Would you reproduce exactly the lines below from the one holding "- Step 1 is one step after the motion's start" through the one holding "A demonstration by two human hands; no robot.", inclusive, and no others?

● ● ● ●

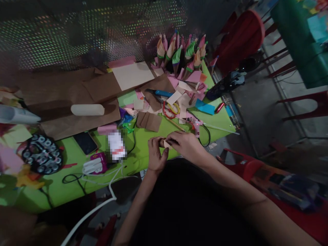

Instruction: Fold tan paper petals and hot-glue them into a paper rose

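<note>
- the left hand (156, 156) gripped a small pale piece (167, 144) near the table (138, 161) edge, seemingly to steady it while the right hand (185, 144) pinched it.
- a glue gun (197, 130) lay near the right hand, likely for reach.
- one glue gun, one blue cutter (164, 93) showed; cones (176, 58) overlapped beyond counting.

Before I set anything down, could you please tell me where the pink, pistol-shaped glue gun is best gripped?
Grip the pink glue gun by its handle, probably from your own side: the handle points toward you, while a long pale stick extends right.
</note>
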Available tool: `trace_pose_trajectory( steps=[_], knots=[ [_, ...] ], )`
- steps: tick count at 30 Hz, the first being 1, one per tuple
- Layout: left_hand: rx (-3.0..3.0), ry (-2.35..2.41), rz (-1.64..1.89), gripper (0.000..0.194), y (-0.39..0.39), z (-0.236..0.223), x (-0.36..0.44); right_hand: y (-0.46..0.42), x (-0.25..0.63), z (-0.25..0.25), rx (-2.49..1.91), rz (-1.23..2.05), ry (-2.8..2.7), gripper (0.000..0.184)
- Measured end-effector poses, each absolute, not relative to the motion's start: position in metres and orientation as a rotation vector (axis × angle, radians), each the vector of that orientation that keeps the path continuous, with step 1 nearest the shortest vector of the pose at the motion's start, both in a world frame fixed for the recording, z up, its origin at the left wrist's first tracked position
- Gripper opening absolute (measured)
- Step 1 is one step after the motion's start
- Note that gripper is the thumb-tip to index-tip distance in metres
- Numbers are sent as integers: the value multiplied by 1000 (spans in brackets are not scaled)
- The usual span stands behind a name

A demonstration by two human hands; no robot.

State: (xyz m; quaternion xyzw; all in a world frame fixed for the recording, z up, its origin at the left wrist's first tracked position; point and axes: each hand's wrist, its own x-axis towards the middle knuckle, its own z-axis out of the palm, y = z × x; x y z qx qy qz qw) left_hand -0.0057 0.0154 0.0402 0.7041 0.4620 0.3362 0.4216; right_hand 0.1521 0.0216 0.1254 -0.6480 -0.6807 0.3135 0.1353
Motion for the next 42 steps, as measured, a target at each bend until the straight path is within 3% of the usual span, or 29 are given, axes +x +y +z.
trace_pose_trajectory(
  steps=[16, 23, 42],
  knots=[
    [1840, 1119, 730, 39, 19, 49, -11, 17, 159, 124, -1676, 689, -2258, 20],
    [1789, 1109, 663, 35, 17, 48, -13, 18, 165, 124, -1551, 736, -2287, 21],
    [1539, 998, 679, 33, 14, 45, -16, 9, 173, 104, -1355, 751, -2034, 27]
  ],
)
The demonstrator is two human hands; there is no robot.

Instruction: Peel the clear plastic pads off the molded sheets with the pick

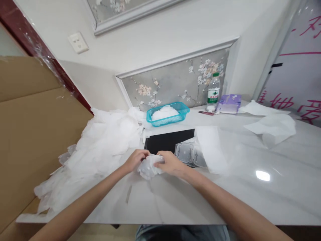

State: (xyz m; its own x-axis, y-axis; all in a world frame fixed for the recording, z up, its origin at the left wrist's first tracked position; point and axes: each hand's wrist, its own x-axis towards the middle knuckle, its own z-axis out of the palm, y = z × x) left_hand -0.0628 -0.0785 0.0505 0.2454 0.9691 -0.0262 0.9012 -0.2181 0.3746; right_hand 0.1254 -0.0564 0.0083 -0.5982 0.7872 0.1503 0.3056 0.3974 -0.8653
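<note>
In the head view, both hands are closed on a bunch of crumpled clear plastic film (149, 167) near the front of the table. My left hand (136, 160) pinches its upper left edge. From the other side, my right hand (171, 162) grips it between thumb and fingers. Just beyond lies a flat black board (162, 142), partly covered. Clear plastic sheets with rounded shapes and dark markings (185, 153) rest on its right part. A white sheet (210, 150) lies beside them.
A large heap of white translucent sheets (105, 134) spreads at left, next to a cardboard box (37, 134). Toward the wall stand a teal basket (184, 112) with white pieces, a water bottle (213, 93), red-handled snips (207, 113) and a purple tissue pack (229, 103). Crumpled white sheets (276, 129) lie right.
</note>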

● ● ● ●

**Answer section**
- Step 1 is one step after the motion's start
- Note that gripper is the thumb-tip to index-tip distance in metres
- Numbers are sent as integers: the value multiplied by 1000 (spans in brackets are not scaled)
- The usual span stands behind a name

A demonstration by two human hands; no robot.

Nothing more is needed for this answer.